◆ WORK REQUIRED
Give back the full data, unchanged and complete.

PROVIDED DATA: Begin

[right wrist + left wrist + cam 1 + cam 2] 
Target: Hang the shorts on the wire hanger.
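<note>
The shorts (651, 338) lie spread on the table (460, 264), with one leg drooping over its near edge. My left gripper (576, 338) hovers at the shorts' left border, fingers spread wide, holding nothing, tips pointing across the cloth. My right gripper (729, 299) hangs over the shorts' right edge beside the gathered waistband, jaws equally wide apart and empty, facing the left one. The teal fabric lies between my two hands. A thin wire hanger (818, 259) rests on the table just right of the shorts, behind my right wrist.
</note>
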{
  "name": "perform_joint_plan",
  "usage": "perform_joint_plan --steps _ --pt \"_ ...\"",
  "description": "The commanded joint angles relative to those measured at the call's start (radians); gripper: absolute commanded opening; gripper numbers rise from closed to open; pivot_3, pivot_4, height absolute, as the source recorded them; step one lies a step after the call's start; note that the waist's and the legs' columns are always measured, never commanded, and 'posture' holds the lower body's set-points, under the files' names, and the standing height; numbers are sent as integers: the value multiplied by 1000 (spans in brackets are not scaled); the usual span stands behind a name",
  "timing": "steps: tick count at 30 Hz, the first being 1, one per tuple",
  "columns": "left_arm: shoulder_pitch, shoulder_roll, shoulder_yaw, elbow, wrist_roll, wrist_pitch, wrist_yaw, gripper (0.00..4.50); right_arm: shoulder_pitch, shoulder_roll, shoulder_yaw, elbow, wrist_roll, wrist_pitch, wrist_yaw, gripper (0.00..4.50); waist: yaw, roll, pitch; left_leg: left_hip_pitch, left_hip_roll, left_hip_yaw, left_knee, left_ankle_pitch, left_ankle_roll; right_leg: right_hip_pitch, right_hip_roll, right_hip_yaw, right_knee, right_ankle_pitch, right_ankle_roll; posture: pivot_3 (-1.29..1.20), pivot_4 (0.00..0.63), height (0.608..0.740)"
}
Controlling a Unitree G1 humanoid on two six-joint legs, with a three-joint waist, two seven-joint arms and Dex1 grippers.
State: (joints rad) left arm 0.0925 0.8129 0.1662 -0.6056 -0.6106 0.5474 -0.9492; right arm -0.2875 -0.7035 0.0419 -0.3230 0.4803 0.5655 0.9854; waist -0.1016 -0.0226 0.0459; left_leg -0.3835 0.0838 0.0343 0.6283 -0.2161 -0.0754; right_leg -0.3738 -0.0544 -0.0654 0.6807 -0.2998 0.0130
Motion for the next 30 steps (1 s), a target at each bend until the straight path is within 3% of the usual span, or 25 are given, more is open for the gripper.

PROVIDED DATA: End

◆ SOLVED EXERCISE
[right wrist + left wrist + cam 1 + cam 2] 
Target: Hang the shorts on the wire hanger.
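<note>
The shorts (651, 338) lie spread on the table (460, 264), with one leg drooping over its near edge. My left gripper (576, 338) hovers at the shorts' left border, fingers spread wide, holding nothing, tips pointing across the cloth. My right gripper (729, 299) hangs over the shorts' right edge beside the gathered waistband, jaws equally wide apart and empty, facing the left one. The teal fabric lies between my two hands. A thin wire hanger (818, 259) rests on the table just right of the shorts, behind my right wrist.
</note>
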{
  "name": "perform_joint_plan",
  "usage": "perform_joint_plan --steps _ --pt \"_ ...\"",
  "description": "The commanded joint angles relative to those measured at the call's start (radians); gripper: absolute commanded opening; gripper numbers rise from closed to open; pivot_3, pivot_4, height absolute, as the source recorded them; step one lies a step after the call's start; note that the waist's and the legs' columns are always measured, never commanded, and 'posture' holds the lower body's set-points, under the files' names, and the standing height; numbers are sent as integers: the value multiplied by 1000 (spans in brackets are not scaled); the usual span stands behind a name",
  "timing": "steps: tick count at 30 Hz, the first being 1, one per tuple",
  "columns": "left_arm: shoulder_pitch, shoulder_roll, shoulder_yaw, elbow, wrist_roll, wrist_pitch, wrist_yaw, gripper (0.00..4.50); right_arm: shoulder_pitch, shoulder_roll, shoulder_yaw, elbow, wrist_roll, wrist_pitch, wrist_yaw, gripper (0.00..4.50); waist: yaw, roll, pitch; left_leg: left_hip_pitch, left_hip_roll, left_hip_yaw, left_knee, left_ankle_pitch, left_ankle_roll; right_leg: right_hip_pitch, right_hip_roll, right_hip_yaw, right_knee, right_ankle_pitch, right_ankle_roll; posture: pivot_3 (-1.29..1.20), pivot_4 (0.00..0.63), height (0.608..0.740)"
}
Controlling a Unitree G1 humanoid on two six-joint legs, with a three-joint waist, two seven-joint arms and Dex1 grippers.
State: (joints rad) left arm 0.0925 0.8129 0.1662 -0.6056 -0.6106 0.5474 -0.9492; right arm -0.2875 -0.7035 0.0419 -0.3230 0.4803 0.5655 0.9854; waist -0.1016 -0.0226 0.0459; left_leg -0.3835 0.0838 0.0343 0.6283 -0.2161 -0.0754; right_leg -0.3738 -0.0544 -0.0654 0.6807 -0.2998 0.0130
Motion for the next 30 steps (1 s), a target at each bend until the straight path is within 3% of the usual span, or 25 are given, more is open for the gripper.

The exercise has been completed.